══ Records supplied ══
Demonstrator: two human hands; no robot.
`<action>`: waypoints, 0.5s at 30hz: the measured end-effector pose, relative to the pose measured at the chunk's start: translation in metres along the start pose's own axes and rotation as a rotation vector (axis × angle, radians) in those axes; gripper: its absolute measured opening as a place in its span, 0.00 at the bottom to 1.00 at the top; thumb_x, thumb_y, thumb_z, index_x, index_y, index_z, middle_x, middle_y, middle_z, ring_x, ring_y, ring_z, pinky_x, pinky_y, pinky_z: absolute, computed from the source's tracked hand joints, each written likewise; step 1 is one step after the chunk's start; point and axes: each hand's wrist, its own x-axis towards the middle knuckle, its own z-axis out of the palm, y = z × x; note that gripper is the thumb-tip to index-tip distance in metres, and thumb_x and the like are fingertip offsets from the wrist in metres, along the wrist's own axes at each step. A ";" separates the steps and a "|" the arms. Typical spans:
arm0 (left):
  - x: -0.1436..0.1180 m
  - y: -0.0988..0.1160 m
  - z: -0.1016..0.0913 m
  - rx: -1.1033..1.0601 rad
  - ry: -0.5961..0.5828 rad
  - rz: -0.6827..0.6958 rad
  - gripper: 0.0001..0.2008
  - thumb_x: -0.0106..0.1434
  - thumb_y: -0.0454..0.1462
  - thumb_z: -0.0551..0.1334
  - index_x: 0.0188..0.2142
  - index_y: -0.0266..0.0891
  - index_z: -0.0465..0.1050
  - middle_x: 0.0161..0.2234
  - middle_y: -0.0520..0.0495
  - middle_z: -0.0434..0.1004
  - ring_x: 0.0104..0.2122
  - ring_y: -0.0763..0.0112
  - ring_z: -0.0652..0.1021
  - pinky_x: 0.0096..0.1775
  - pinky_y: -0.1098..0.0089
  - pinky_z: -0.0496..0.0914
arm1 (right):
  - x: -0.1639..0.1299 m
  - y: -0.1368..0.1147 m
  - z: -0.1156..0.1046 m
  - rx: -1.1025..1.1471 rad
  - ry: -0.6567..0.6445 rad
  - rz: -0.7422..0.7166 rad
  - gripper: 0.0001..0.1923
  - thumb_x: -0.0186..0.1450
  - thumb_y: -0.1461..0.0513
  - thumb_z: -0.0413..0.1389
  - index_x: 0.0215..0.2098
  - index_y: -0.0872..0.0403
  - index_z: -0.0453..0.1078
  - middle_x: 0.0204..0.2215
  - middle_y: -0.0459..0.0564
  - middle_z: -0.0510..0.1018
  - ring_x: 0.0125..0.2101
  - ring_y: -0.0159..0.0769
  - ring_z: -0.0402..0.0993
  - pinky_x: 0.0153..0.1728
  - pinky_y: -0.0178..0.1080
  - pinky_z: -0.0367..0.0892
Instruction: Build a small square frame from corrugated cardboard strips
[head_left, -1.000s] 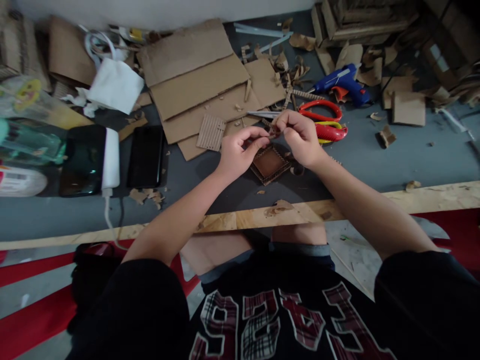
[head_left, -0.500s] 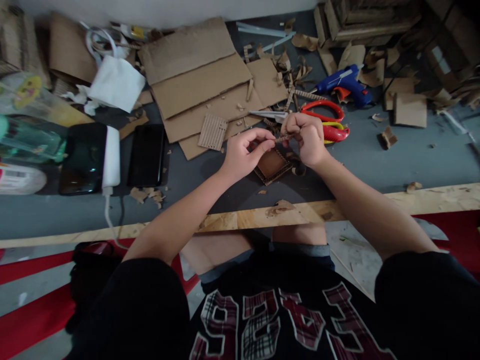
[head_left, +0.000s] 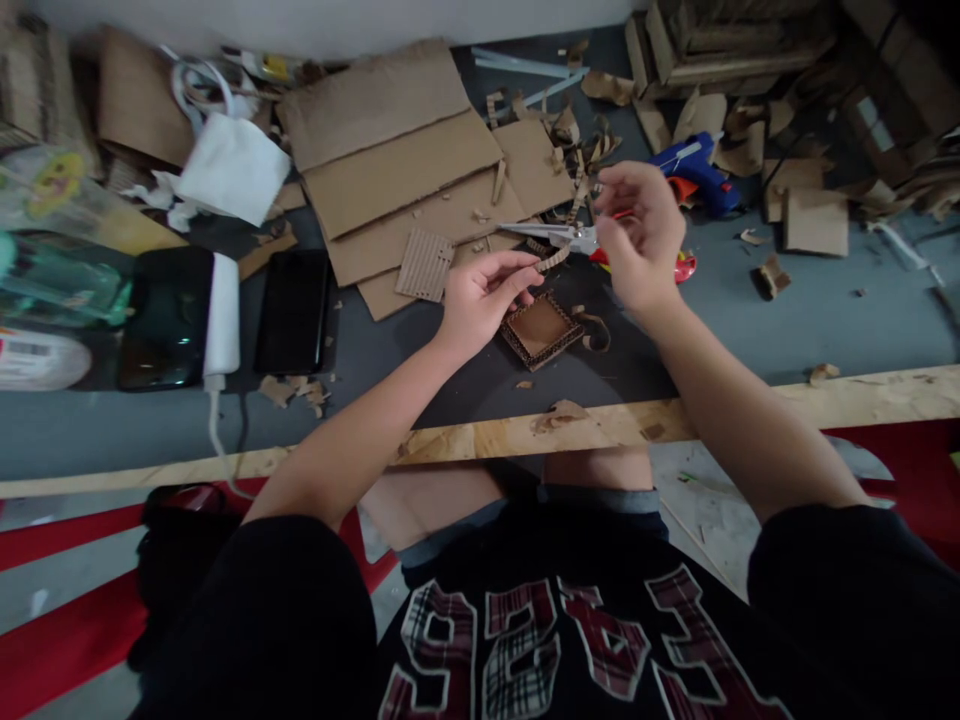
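One cardboard strip [head_left: 553,261] pinched in left hand [head_left: 480,300].

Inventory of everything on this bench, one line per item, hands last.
cardboard strip: 1, brown, pinched in left hand
cardboard frame: 1, brown, square, below hands
scissors: 1, red handles, under right hand
glue gun: 1, blue, upper right
cardboard sheets: several, brown, top centre
phones: 2, black, left
charger: 1, white, between phones
table: 1, grey, wooden front edge
left hand: holds strip
right hand: over scissors, grip unclear
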 end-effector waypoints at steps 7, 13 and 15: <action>0.003 0.000 -0.005 -0.067 0.028 0.000 0.21 0.55 0.53 0.71 0.39 0.40 0.80 0.27 0.53 0.83 0.22 0.80 0.80 0.22 0.81 0.70 | -0.010 -0.012 0.005 -0.126 -0.365 -0.259 0.22 0.68 0.45 0.54 0.49 0.50 0.75 0.41 0.54 0.81 0.45 0.45 0.78 0.51 0.52 0.73; 0.002 0.002 -0.004 -0.016 -0.008 0.010 0.20 0.56 0.52 0.71 0.42 0.42 0.80 0.34 0.50 0.85 0.27 0.77 0.83 0.24 0.80 0.73 | -0.009 -0.008 0.006 -0.159 -0.332 -0.218 0.16 0.68 0.50 0.55 0.44 0.49 0.78 0.36 0.53 0.81 0.41 0.44 0.79 0.47 0.51 0.74; 0.002 0.001 -0.005 0.007 -0.014 0.032 0.20 0.58 0.52 0.70 0.43 0.42 0.79 0.37 0.50 0.85 0.28 0.75 0.83 0.25 0.79 0.74 | -0.009 -0.009 0.006 -0.153 -0.306 -0.227 0.15 0.68 0.50 0.56 0.43 0.50 0.78 0.37 0.53 0.82 0.40 0.43 0.79 0.46 0.50 0.75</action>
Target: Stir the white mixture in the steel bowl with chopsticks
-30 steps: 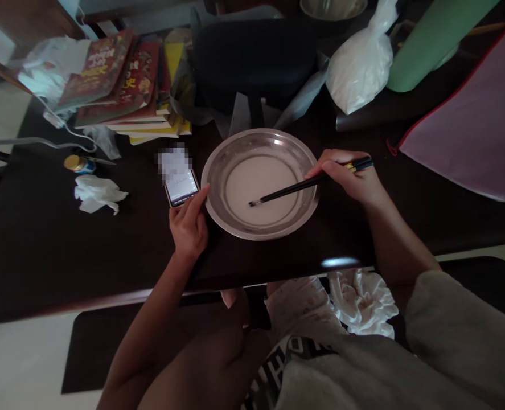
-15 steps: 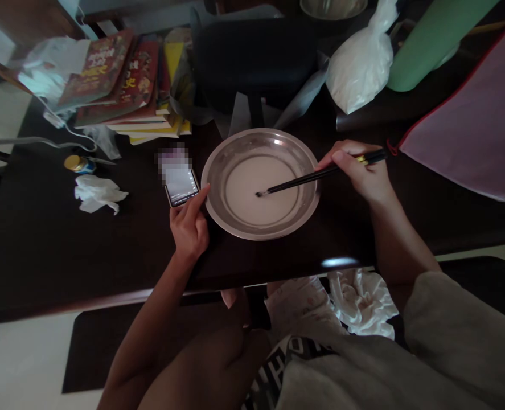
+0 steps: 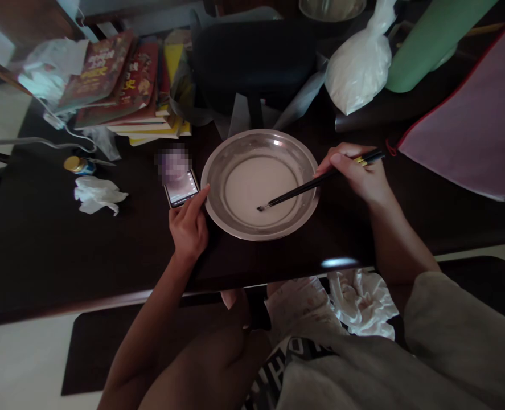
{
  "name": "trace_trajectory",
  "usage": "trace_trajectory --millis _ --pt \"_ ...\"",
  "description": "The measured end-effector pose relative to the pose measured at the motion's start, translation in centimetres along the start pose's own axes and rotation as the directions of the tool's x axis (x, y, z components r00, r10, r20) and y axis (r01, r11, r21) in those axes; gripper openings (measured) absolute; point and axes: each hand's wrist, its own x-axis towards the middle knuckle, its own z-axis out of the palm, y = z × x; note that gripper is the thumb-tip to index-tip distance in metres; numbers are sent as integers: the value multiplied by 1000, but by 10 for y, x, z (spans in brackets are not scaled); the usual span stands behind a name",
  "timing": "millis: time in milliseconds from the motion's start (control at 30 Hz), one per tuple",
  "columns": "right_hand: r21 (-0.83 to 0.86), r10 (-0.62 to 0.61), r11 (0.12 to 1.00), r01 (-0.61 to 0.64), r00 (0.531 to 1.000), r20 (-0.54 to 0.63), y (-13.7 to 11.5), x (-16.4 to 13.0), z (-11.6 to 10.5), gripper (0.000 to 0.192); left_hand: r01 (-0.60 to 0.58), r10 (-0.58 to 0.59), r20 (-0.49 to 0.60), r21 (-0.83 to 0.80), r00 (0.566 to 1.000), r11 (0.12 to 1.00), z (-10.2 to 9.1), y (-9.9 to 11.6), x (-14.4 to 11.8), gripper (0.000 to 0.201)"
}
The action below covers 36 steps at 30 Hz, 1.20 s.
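A: What is the biggest thing in front of you?

B: Your dark bench (image 3: 34, 250), stretching across the view. At its right you have a pinkish cover (image 3: 469, 114) with red edging — and at the far left, a stack of books (image 3: 107, 74) with red covers on top.

A: And what stands nearest to you?

B: Your round metal basin (image 3: 216, 185), resting on the bench between your two hands, with smooth whitish contents (image 3: 252, 185) across its bottom. Beyond it to the right, you see a green bottle (image 3: 431, 48) near a plastic bag (image 3: 358, 77) filled with something white, twisted at the top.

A: How do your hands stand?

B: Your left hand (image 3: 190, 228) grips nothing: its index fingertip touches the basin's left rim, the other fingers loosely bent. Your right hand (image 3: 361, 176) is closed around black chopsticks (image 3: 307, 186), which slant over the right rim, tips down at the whitish contents.

A: Anything smaller?

B: Your phone (image 3: 181, 185) lies lit just left of the basin — you cannot tell whether your left thumb touches it. Farther left lie a crumpled white tissue (image 3: 99, 195) and, just behind it, a small gold-lidded jar (image 3: 80, 164).
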Motion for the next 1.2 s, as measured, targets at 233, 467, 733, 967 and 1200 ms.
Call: trace_trajectory --millis 233,467,733,967,1200 --pt "-60 -38 998 34 997 -68 -1 1 1 24 -16 16 25 -8 1000 1000 -3 3 0 51" --pt "-38 9 999 -8 999 31 -3 0 3 25 -17 17 9 -38 1000 999 -3 2 -1 50" --pt "-13 9 1000 -10 999 -32 -1 -1 3 26 -13 13 0 -2 1000 1000 -1 -1 -1 49" --pt "-85 2 996 -9 997 -74 -4 -1 2 26 24 -24 11 6 1000 1000 0 -1 0 48" --pt "-52 23 998 -21 999 24 -3 -1 4 25 6 -5 16 -49 1000 999 -3 3 0 47"
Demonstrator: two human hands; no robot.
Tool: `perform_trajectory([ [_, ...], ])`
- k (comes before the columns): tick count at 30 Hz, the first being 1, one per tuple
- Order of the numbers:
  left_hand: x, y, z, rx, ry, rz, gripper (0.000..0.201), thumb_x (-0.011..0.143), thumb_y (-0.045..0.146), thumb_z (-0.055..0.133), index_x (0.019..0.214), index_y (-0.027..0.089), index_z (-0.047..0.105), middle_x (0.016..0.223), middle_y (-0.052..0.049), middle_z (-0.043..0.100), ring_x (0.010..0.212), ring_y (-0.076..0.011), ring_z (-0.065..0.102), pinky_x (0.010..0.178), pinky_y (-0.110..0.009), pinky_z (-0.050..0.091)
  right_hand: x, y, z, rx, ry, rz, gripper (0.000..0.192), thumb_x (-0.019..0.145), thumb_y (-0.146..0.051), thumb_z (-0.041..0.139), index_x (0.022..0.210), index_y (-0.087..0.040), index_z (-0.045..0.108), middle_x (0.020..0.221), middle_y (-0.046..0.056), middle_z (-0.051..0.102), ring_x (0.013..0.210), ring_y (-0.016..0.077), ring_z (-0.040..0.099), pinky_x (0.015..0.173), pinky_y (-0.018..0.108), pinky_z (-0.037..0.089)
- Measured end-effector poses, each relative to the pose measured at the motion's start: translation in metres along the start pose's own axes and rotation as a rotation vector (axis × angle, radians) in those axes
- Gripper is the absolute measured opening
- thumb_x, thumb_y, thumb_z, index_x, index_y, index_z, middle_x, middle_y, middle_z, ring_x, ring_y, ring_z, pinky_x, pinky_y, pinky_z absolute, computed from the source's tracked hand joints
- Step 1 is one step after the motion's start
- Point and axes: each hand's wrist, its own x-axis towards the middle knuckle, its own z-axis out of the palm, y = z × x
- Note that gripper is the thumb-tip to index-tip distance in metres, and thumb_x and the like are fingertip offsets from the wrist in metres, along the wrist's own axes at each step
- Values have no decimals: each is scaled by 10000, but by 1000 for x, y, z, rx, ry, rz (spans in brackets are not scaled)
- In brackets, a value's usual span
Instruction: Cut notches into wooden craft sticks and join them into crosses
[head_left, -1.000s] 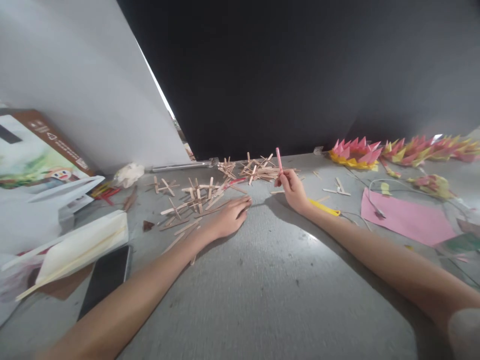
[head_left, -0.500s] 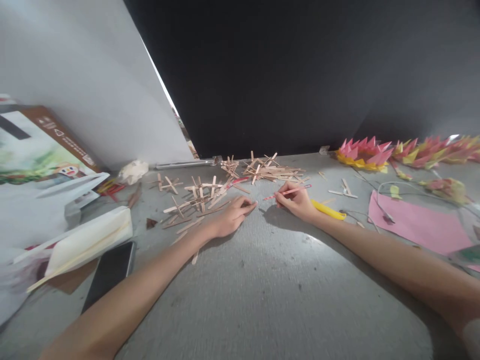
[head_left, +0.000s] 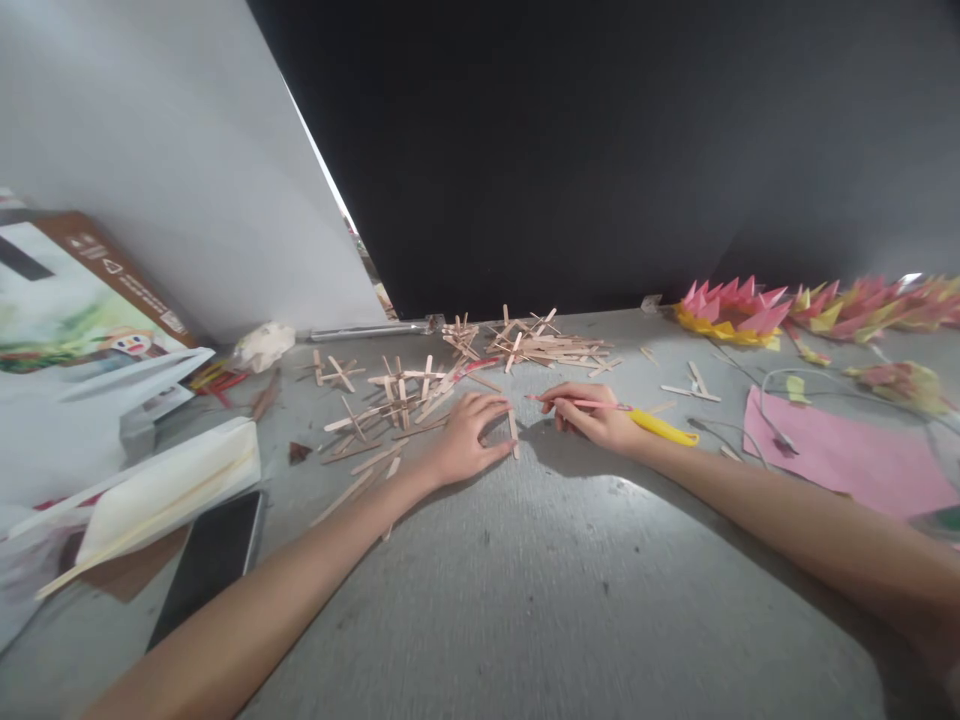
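Note:
My left hand rests on the grey tabletop. Its thumb and fingertips hold a short wooden craft stick by its two ends. A red pencil is pinched in my right hand, lying almost level with its tip pointing left toward the stick. Small gaps part the two hands. Behind my left hand lies a pile of craft sticks, some crossed into star shapes, with more heaped farther back. A yellow tool handle lies beside my right wrist.
At the right are a pink paper sheet, a cable and pink-yellow paper flowers. To the left lie a phone, an open notebook and a printed bag. A dark panel stands behind.
My left hand has opened from pressed fingers to a grip around a craft stick standing lengthwise. My right hand has turned the pencil flatter and lowered slightly.

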Motion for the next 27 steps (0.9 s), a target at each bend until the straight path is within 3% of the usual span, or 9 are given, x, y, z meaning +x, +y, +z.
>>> perform_trajectory([
  [5, -2, 3, 3, 86, -98, -14, 662, 965, 676, 598, 1502, 290, 596, 1582, -102, 543, 1473, -350, 431, 1229, -562, 350, -3, 4, -4, 65, -117, 35, 360, 1055, -455, 552, 999, -195, 795, 868, 64, 751, 611, 142, 642, 516, 249, 480],
  [10, -4, 3, 4, 103, -122, 30, 670, 973, 660, 590, 1535, 295, 567, 1631, -89, 497, 1507, -347, 398, 1241, -560, 336, -5, 2, 0, 154, -210, 114, 302, 1032, -410, 589, 1191, -203, 740, 934, 65, 764, 673, 151, 671, 506, 228, 481],
  [13, -4, 2, 5, 115, -128, 38, 686, 955, 674, 606, 1530, 301, 566, 1630, -84, 497, 1503, -353, 401, 1240, -568, 339, -4, -1, 4, 125, -266, 107, 293, 1028, -402, 592, 1155, -195, 755, 953, 69, 759, 704, 154, 683, 546, 233, 501],
  [18, -3, 2, 5, 103, -122, 36, 750, 937, 680, 628, 1573, 302, 504, 1617, -97, 501, 1487, -358, 407, 1233, -562, 348, -1, 3, 5, 111, -236, 121, 332, 1045, -416, 550, 1187, -194, 751, 973, 77, 762, 654, 140, 664, 488, 219, 449],
  [22, -2, 3, 4, 97, -137, 32, 833, 945, 694, 605, 1644, 294, 389, 1639, -107, 474, 1498, -359, 397, 1233, -552, 345, 0, 5, 4, 72, -254, 77, 331, 1040, -414, 576, 1188, -186, 765, 947, 77, 765, 674, 146, 671, 527, 226, 464],
  [27, -2, 4, 4, 112, -149, 46, 775, 945, 707, 595, 1591, 294, 481, 1638, -107, 476, 1506, -365, 395, 1243, -553, 325, 0, 0, 3, 18, -254, 88, 353, 1050, -472, 567, 1073, -201, 792, 738, 23, 697, 577, 132, 594, 498, 223, 419],
])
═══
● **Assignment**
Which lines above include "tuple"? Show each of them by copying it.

● **Task solution**
  "timing": "millis: time in milliseconds from the motion's start (control at 30 Hz), one per tuple",
- k (comes before the columns): tick count at 30 Hz, the first being 1, one per tuple

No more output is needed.